◆ WHAT IS REQUIRED ◆
Please transcribe the data exactly as shown, skipping the images.

◆ RAW DATA ◆

((

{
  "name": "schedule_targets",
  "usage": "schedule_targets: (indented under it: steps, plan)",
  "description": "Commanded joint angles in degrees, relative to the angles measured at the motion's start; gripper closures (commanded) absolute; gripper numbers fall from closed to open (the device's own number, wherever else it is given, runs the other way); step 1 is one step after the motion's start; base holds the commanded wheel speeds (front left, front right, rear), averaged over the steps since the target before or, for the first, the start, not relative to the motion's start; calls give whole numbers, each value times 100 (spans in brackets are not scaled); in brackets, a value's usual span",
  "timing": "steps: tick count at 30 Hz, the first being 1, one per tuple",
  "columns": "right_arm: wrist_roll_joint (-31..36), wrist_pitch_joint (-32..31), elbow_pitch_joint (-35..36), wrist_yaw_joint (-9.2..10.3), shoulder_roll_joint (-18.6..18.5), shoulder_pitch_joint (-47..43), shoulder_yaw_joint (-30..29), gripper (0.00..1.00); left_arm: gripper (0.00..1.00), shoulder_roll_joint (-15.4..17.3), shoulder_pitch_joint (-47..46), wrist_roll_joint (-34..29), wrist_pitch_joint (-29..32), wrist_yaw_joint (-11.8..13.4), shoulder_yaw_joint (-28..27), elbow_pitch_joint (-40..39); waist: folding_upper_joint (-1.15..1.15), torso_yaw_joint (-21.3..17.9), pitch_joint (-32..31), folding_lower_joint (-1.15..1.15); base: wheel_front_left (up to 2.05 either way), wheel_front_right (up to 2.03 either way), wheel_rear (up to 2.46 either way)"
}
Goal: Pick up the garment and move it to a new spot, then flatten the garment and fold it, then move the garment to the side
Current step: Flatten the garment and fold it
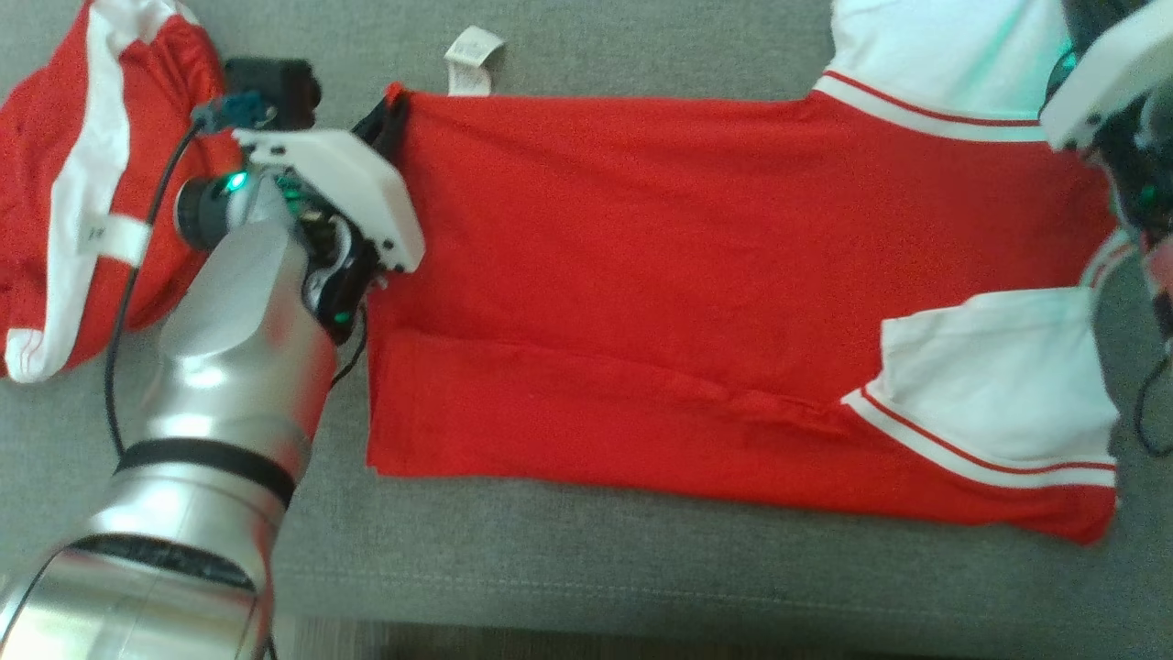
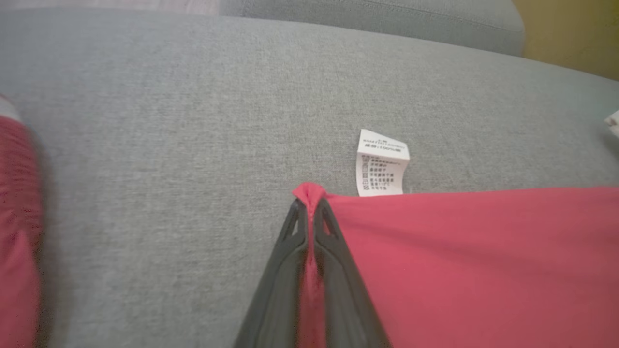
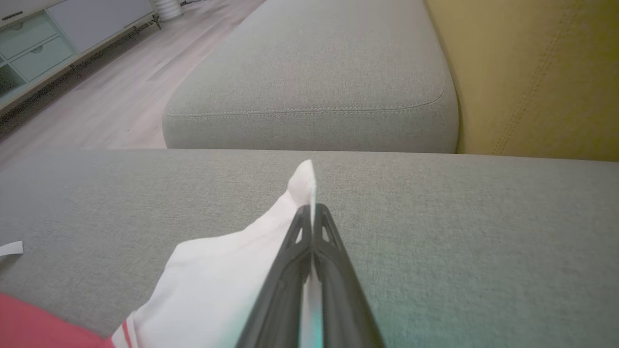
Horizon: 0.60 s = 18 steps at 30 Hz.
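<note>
Two pinches hold the shirt [image 1: 641,229], which lies spread flat on the grey cushion [image 1: 641,559]. The left gripper [image 2: 309,208] is clamped on its red corner, just beside a white label [image 2: 382,163]. The right gripper [image 3: 313,212] is clamped on the tip of a white sleeve [image 3: 217,275]. A second red-and-white garment [image 1: 55,202] sits bunched beside the left arm, apart from the shirt.

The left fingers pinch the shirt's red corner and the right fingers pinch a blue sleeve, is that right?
No, the sleeve in the right fingers is white, not blue; the right wrist view shows it. The left fingers do pinch the shirt's red corner.
</note>
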<state>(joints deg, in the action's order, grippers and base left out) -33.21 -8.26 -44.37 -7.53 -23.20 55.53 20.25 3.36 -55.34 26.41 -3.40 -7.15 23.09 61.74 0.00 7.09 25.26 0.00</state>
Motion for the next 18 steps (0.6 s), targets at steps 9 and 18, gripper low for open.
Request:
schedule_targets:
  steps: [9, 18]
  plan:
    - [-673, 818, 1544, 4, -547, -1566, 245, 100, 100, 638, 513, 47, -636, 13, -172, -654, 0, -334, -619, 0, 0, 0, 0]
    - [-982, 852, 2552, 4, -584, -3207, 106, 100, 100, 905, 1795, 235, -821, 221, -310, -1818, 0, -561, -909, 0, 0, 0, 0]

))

◆ OUTPUT FOR THIS TASK ◆
{
  "name": "schedule_targets",
  "usage": "schedule_targets: (indented under it: steps, plan)",
  "description": "Commanded joint angles in degrees, relative to the angles measured at the motion's start; gripper closures (commanded) absolute; gripper numbers fall from closed to open (the device's own number, wherever else it is given, runs the other way); step 1 is one step after the motion's start; base holds the commanded wheel speeds (front left, front right, rear), averaged over the steps since the target before or, for the first, the start, not relative to the motion's start; calls give whole numbers, each value times 100 (spans in brackets are not scaled); in brackets, a value's usual span",
  "timing": "steps: tick count at 30 Hz, the first being 1, one per tuple",
  "columns": "right_arm: wrist_roll_joint (-31..36), wrist_pitch_joint (-32..31), elbow_pitch_joint (-35..36), wrist_yaw_joint (-9.2..10.3), shoulder_roll_joint (-18.6..18.5), shoulder_pitch_joint (-47..43), shoulder_yaw_joint (-30..29), gripper (0.00..1.00); left_arm: gripper (0.00..1.00), shoulder_roll_joint (-15.4..17.3), shoulder_pitch_joint (-47..46), wrist_roll_joint (-34..29), wrist_pitch_joint (-29..32), wrist_yaw_joint (-11.8..13.4), shoulder_yaw_joint (-28..27), elbow_pitch_joint (-40..39); waist: folding_upper_joint (-1.15..1.15), torso_yaw_joint (-21.3..17.9), pitch_joint (-32..31), folding_lower_joint (-1.15..1.15); base: wheel_front_left (up to 2.05 either way), wheel_front_right (up to 2.03 either way), wheel_rear (up to 2.46 either way)"
}
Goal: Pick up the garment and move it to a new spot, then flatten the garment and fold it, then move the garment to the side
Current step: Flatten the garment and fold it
Horizon: 0.60 s = 18 steps at 30 Hz.
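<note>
Two pinches hold the shirt [image 1: 641,229], which lies spread flat on the grey cushion [image 1: 641,559]. The left gripper [image 2: 309,208] is clamped on its red corner, just beside a white label [image 2: 382,163]. The right gripper [image 3: 313,212] is clamped on the tip of a white sleeve [image 3: 217,275]. A second red-and-white garment [image 1: 55,202] sits bunched beside the left arm, apart from the shirt.

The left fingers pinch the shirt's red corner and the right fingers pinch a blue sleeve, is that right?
No, the sleeve in the right fingers is white, not blue; the right wrist view shows it. The left fingers do pinch the shirt's red corner.
</note>
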<state>(joints deg, in the action's order, grippers and base left out) -33.21 -8.26 -44.37 -7.53 -23.20 55.53 20.25 3.36 -55.34 26.41 -3.40 -7.15 23.09 61.74 0.00 7.09 25.26 0.00</state>
Motion for the next 18 steps (0.6 s), targets at steps 9 and 18, gripper low for open.
Request:
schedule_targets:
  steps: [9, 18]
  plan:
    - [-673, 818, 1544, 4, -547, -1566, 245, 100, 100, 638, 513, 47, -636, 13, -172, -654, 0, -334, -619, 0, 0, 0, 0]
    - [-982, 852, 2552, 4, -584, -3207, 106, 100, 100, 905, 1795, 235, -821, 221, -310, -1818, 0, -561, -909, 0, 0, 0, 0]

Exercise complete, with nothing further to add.